Em Portugal serão, segundo dados de 2018, perto de 109 mil, dos quais 97,5% são mulheres e apenas 2,5% homens. A proporção é bem mais díspar do que a média mundial, que indica que pouco mais de três quartos dos trabalhadores domésticos são mulheres. Na Europa e Ásia Central a percentagem sobe para perto de 85%, mesmo assim muito distante da realidade portuguesa. Apesar deste grupo na União Europeia a 27 ser abrangido pela legislação laboral e de a maior parte gozar de algum tipo de cobertura da Segurança Social, muitos possuem rendimentos baixos, fruto da tendência forte para horários de trabalho mais curtos pagos numa base horária e apenas por algumas horas por semana. “Embora possam ser os trabalhadores domésticos que ganham mais por hora (em comparação com outras regiões), ainda assim ganham apenas 52,5% do salário médio mensal de outros trabalhadores”, nota Claire Hobden.
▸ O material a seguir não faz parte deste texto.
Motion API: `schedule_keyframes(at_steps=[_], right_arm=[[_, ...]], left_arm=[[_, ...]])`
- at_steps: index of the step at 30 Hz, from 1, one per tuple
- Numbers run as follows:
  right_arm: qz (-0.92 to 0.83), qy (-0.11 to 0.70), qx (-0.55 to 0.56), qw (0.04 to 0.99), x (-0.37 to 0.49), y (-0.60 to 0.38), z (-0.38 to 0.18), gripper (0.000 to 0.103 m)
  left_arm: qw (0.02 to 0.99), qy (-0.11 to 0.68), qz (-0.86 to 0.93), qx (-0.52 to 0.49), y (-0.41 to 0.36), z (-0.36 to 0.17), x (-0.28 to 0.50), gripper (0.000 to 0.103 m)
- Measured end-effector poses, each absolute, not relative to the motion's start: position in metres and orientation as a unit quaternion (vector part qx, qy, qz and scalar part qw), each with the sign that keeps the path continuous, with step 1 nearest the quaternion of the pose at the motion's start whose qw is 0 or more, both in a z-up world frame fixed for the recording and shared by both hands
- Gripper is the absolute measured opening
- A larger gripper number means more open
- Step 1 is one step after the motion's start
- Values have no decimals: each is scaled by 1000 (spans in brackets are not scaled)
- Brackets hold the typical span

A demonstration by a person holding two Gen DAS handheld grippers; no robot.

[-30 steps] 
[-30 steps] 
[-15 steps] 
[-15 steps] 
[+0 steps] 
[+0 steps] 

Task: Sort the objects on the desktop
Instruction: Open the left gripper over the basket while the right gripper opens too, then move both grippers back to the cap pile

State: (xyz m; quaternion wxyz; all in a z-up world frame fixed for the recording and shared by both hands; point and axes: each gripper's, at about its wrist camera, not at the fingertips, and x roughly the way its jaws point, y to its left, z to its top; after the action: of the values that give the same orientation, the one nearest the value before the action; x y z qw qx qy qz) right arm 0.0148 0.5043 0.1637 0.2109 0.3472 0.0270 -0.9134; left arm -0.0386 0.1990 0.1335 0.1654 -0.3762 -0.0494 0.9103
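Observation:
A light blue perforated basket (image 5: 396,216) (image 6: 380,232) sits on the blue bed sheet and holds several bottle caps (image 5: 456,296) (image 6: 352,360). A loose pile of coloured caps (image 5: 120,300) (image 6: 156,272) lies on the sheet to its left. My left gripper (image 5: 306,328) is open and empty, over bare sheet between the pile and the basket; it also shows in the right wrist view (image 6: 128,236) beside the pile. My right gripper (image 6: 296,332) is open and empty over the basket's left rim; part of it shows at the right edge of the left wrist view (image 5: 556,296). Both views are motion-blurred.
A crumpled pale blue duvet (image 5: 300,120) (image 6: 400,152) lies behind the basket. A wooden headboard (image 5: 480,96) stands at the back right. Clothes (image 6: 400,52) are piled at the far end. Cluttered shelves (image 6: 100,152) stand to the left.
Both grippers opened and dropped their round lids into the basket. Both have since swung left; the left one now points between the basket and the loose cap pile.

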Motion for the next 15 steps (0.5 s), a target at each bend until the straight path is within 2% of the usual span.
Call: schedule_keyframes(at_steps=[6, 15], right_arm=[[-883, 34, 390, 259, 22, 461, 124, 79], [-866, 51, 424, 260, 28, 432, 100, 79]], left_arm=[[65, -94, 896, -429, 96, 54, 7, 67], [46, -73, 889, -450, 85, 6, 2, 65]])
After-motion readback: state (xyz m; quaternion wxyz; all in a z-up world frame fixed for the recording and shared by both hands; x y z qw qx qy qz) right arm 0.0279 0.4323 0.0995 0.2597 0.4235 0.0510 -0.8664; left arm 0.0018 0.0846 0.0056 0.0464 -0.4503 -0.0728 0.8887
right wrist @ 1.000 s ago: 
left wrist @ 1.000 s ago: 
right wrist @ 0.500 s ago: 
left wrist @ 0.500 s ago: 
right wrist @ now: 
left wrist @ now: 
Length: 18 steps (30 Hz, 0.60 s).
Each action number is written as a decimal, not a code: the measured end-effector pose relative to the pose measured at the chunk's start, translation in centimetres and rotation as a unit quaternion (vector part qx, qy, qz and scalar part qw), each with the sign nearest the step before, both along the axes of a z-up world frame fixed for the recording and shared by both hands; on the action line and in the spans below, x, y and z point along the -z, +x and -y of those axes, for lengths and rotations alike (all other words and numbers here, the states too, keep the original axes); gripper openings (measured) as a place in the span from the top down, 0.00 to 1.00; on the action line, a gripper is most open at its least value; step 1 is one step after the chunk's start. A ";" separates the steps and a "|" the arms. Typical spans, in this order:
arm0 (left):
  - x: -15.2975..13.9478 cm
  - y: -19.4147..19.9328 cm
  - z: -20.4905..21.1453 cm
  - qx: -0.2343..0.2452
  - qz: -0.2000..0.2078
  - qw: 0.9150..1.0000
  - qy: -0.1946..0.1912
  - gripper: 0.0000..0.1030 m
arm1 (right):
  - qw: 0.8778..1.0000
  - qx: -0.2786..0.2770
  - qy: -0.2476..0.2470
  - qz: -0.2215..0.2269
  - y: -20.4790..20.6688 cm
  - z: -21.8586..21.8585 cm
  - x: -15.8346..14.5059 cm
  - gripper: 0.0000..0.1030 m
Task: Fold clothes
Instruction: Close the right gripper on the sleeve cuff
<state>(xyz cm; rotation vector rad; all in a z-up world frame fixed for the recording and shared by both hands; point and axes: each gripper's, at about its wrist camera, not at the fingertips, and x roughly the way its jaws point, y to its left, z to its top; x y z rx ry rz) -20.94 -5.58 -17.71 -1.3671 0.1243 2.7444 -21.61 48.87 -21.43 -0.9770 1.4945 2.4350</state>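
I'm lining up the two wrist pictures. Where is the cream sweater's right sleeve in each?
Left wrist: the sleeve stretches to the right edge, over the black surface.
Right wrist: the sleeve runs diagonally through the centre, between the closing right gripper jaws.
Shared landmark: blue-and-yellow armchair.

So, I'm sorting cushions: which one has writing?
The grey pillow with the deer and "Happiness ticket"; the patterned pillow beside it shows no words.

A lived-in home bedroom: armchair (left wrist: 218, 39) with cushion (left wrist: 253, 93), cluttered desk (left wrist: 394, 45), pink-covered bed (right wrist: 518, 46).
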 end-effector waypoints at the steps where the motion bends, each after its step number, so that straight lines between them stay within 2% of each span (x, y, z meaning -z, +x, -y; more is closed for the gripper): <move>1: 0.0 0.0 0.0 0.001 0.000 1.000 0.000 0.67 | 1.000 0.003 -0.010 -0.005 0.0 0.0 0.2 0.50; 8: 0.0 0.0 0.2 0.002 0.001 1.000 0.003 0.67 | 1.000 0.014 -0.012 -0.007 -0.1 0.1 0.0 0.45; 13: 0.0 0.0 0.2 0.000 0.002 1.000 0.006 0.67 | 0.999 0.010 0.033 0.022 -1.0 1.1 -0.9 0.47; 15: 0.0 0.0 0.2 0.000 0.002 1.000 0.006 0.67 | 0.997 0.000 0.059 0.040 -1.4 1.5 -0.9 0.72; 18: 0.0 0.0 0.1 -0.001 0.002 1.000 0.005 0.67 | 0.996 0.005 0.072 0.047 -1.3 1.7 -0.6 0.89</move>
As condições de trabalho são agravadas por condições de informalidade, uma situação que na UE-27 abarca 63,8% do total. Tal significa um número pelo menos 4,5 vezes superior ao dos outros trabalhadores daquela região.
Lacunas na aplicação das leis

"Embora o relatório mostre claramente o progresso na cobertura legal [destes trabalhadores], também revela as grandes lacunas na aplicação dessas leis. Novas estimativas mostram que mais de 80 por cento dos 75,6 milhões de trabalhadores domésticos do mundo estão em empregos informais, o dobro da proporção de outros profissionais. Os seus salários e horários de trabalho, em média, são bem menos favoráveis ​​do que os de outros trabalhadores. De facto, ainda há um longo caminho pela frente”, sublinha o director-geral da OIT, Guy Ryder, no prefácio do relatório.
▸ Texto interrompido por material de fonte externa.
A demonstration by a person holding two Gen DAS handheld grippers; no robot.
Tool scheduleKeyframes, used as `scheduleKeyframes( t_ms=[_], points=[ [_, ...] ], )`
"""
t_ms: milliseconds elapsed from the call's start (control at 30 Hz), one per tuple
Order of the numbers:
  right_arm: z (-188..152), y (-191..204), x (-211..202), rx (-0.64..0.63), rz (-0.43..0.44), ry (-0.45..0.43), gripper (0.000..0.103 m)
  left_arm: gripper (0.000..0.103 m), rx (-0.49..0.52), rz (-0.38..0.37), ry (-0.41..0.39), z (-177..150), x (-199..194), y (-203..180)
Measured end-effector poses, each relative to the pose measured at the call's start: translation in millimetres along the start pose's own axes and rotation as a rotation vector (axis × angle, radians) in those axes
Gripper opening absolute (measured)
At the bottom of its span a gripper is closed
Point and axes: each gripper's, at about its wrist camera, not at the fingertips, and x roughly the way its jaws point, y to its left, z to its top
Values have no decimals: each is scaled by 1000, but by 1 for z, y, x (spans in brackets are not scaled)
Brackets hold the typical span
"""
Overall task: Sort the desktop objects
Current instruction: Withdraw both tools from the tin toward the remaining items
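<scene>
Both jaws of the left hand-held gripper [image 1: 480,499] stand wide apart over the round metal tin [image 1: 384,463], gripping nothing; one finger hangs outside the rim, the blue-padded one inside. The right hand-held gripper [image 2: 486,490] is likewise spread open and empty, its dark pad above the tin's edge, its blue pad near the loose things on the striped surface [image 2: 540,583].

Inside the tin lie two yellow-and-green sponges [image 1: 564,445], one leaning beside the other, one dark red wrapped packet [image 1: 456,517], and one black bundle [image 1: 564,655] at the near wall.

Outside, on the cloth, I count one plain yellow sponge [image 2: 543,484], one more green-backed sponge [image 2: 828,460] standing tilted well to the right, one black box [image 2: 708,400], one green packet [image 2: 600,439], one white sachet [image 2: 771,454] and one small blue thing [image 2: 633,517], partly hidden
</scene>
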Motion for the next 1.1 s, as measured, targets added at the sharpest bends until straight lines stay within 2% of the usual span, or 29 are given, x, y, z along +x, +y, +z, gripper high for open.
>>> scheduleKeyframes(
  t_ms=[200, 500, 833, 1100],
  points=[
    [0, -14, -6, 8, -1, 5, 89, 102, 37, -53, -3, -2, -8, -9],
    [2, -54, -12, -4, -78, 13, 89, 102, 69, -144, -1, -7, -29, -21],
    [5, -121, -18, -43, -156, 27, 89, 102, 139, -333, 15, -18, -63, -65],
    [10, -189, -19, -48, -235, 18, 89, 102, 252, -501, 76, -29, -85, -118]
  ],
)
A pandemia, constata a OIT, afectou particularmente este grupo de profissionais, em parte porque uma parte significativa destes trabalhadores estão em situação precária. A comparação entre o número de trabalhadores domésticos existente no último trimestre de 2019 e os que havia no segundo trimestre de 2020 mostra uma redução de 13,5% deste grupo de profissionais. Nos restantes trabalhadores a diminuição foi de quatro vezes menos, ou seja, ficou-se pelos 3,4%. Uma comparação entre os mesmos períodos, mas ao nível das horas trabalhadas mostra igualmente o efeito devastador da pandemia para as empregadas domésticas em Portugal. No segundo trimestre de 2020 registou-se uma quebra de 47,6% no número de horas trabalhadas face ao final de 2019, enquanto nas restantes profissões essa redução ficou-se pelos 26,6%.
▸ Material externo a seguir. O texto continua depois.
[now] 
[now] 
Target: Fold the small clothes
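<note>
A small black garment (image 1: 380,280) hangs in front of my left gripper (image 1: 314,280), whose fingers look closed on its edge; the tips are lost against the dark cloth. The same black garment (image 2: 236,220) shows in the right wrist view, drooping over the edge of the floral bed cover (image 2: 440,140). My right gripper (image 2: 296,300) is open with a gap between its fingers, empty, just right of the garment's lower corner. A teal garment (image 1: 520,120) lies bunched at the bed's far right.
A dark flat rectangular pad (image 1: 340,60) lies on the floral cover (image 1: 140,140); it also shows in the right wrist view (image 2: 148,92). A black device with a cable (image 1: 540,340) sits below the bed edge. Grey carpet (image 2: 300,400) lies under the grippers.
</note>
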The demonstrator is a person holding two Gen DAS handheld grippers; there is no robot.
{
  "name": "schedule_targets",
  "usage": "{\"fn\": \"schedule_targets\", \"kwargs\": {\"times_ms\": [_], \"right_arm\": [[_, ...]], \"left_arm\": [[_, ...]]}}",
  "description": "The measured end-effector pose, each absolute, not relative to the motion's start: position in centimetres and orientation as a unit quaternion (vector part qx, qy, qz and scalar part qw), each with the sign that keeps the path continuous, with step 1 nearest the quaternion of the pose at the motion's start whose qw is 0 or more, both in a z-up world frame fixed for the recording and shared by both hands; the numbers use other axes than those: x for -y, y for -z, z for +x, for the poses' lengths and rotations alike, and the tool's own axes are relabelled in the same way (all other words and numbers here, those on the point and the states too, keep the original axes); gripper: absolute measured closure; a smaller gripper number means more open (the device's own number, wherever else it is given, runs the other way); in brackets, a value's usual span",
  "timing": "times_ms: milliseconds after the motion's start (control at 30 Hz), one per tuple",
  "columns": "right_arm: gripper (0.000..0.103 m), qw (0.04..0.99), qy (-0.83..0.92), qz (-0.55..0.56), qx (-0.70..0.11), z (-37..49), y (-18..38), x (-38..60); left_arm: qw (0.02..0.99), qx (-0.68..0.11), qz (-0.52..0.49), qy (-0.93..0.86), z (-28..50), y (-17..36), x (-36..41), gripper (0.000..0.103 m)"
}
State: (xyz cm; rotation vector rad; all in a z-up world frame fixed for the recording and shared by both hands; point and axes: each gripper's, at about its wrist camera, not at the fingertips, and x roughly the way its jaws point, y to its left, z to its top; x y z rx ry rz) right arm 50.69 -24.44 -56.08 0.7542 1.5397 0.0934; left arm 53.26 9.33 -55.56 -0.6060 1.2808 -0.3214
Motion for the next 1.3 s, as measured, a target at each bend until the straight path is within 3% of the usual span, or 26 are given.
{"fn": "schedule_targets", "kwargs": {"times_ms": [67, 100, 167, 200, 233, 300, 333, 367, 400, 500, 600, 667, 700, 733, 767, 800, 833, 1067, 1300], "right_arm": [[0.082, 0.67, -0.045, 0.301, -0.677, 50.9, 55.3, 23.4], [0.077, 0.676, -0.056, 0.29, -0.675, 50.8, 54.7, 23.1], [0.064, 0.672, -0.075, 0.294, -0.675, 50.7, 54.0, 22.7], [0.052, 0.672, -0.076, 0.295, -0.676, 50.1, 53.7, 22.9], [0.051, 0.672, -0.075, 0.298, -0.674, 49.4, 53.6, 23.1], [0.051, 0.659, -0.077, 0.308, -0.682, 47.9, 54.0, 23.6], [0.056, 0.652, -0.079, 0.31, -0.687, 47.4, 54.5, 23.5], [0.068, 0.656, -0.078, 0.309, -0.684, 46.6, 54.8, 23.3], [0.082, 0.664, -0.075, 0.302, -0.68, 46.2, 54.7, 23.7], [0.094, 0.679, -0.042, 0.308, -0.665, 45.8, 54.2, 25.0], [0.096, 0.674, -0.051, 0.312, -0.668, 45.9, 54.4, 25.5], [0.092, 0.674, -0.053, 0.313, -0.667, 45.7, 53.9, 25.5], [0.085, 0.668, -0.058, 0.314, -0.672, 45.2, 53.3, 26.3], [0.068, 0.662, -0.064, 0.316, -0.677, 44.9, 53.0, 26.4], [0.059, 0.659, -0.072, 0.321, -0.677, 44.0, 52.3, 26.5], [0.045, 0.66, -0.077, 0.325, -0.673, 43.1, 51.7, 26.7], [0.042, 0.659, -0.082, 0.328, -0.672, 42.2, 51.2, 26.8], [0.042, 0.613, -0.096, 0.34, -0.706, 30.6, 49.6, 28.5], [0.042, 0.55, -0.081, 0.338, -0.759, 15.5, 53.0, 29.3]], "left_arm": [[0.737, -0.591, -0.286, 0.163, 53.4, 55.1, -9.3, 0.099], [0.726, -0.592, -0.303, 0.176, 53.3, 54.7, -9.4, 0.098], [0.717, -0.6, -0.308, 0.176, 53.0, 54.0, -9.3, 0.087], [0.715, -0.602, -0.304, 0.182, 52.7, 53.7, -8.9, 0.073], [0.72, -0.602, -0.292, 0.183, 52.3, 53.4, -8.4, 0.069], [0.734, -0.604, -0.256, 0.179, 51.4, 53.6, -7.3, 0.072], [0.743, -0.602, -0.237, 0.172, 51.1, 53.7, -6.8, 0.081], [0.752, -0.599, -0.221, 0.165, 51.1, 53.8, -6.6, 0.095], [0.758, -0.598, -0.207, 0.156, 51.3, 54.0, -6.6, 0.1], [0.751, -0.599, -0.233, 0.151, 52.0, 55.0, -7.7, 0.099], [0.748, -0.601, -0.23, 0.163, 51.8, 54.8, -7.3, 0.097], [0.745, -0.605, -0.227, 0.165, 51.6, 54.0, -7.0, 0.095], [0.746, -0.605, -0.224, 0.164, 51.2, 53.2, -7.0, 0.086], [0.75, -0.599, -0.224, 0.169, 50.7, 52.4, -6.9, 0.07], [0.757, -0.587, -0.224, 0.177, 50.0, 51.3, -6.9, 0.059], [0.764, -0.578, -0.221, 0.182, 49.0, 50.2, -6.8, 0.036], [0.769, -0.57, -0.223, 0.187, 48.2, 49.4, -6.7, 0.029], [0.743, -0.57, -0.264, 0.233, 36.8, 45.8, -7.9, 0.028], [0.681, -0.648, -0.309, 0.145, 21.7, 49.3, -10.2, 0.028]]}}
Apesar de ter aspectos negativos, no quadro geral Portugal tem uma protecção razoável dos direitos das empregadas domésticas. Num rol de sete itens avaliados pela OIT, Portugal cumpre integralmente cinco. Descanso semanal, férias, salário mínimo, licença de maternidade e subsídios de maternidade são direitos garantidos aos trabalhadores domésticos, sem discriminação face a outros grupos. No entanto, apesar das leis existirem tal não significa que sejam cumpridas. “Os dados da OIT mostram que em Portugal, 36,4% dos trabalhadores domésticos são pagos abaixo do salário mínimo, mostrando uma importante lacuna em termos de cumprimento”, nota a autora do relatório. Uma situação diferente do que ocorre com o limite semanal de trabalho, as tais 44 horas, um problema legal. Um indicador é avaliado negativamente pela OIT, apesar de em Portugal vigorar para os trabalhadores em geral. Trata-se da possibilidade dos funcionários receberem parte do salário em espécie, nomeadamente em alimentação e alojamento.

Em termos percentuais, Portugal é um dos países europeus com mais empregados domésticos. Este tipo de funcionários representa 2,2% dos trabalhadores em geral, uma proporção só alcançada pelo Chipre (3,4%), por Itália e por Espanha (ambos com 3,3%).